March 22, 2019 She Wolf (Movie Review)
Out of Argentina, Tamae Garateguy is a bold female filmmaker who looks to push the envelop. That said, her 2013 film, She Wolf, originally titled Mujer lobo, is finally making its way to the North America region follow its release on DVD Tuesday, March 19, 2019 through Omnibus Entertainment/Film Movement. Known for other films including 2015’s All Night Long and 2017’s Until You Untie Me, Garateguy’s She Wolf follows Mónica Lairana (Evita 1996, The Bed 2018) as the titular ‘She Wolf,’ a monstrous killer who ends up in more trouble than she can fathom when she picks the wrong victim one day…
Originally shown in the USA at Austin Fantastic Fest in 2013, but never finding distribution until now, it could easily be said that She Wolf is more interesting than it is good, and it is easy to see why. In a lot of ways, it can be the ultimate example of style over substance – the visuals are hardly grounded in realism while the mechanics of the plot can be overly repetitive. There is a bit more to it than that – there is real substance in this film, and it comes to it by how intelligently it plays both side of its own equation.
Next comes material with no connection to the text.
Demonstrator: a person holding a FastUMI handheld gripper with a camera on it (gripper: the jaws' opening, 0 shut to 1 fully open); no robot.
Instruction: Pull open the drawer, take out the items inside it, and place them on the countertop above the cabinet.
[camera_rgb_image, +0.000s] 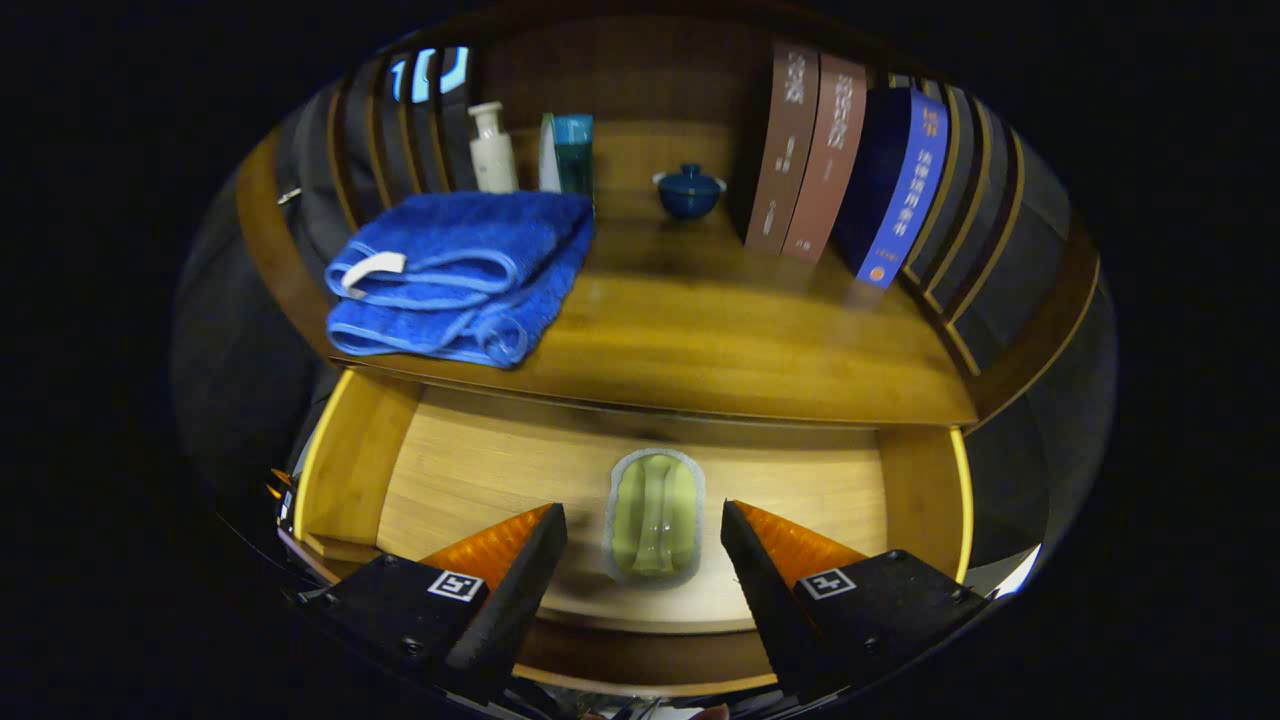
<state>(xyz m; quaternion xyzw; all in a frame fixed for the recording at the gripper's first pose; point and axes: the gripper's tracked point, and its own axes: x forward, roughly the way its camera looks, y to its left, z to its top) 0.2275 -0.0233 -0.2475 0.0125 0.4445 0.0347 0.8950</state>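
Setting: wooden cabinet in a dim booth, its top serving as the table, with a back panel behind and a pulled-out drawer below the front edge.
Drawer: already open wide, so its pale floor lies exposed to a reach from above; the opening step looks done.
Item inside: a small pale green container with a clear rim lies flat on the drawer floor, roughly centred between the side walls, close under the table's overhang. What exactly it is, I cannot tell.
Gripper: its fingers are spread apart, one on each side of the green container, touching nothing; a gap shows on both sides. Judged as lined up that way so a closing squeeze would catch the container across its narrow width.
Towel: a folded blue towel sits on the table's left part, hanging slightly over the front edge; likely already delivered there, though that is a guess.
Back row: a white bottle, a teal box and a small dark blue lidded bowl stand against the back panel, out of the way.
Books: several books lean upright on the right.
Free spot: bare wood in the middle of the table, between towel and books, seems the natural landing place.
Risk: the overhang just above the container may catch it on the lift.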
She Wolf manages to exist as both a high-brow European art-house piece, and a low-brow Horror flick. There are other films that achieve this, but what She Wolf does that is particularly special is manage to walk the line between both these forms without feeling like a specific parody of either one. It certainly has some fun with how gaudy and in love with itself said high-brow European fare can be, but it does that while also acting as a very effective example of it, taking the art form’s strengths and using them to bring out shades of the classic creature flick that other films just would not be able to access.
Interestingly, it should however be noted that despite the manner in which this film mimics a distinctly European style and aesthetic, it is actually a South American film – it was produced, directed (and is set within ) Argentina, where Garateguy originally hails from.
Fair warning here however: this is an intensely sexual film. There will be no doubt some who charge that with the frequency and intensity of the sex scenes on display this should be labelled a somewhat tasteful pornographic film rather than a traditional film per se, but the thought and intent that is clearly present in each scene is in opposition to this argument. Basically: this does have a real plot, and it’s a lot more than just being in service to a bunch of sex scenes. The sex scenes here are a reflection of the plot, and greatly contribute to it – not just in terms of raw content or context, but in how the sex scenes are used to ratchet up the tension for the only thing that really matters: the characters.
In its own way, She Wolf is definitely a character study at its most fundamental. The plot is relatively simple, which leaves room for the things for the audience to focus on the people involved instead. The performances are well done, and nobody particularly steps on the film’s feet throughout its run time. Additionally, there is a level of naturalism that’s present throughout most of the nude scenes that greatly adds to the film’s cumulative impact – strangely, despite the very clear stylized presentation and supernatural subject matter, the characters in this film can end up feeling much more real than in similar films that are presented much more realistically.
Although this will only be relevant to English-speaking audiences, the fact that the characters are not speaking in English does help add to the foreboding tone of the piece. Having the audience at just a bit of a remove from the characters is hugely effective – it gives everything an air of mystery that ties in nicely with the film’s general tone.
At the end of the day, how much you enjoy She Wolf is going to come down to how much you like the idea of low-brow concepts and high-brow aesthetics smashed together in a fun genre cocktail. At the very least, it’s likely to be unlike most other films you see this year – and in this media environment that is often recommendation enough. That is why Cryptic Rock gives She Wolf 3.5 out of 5 stars.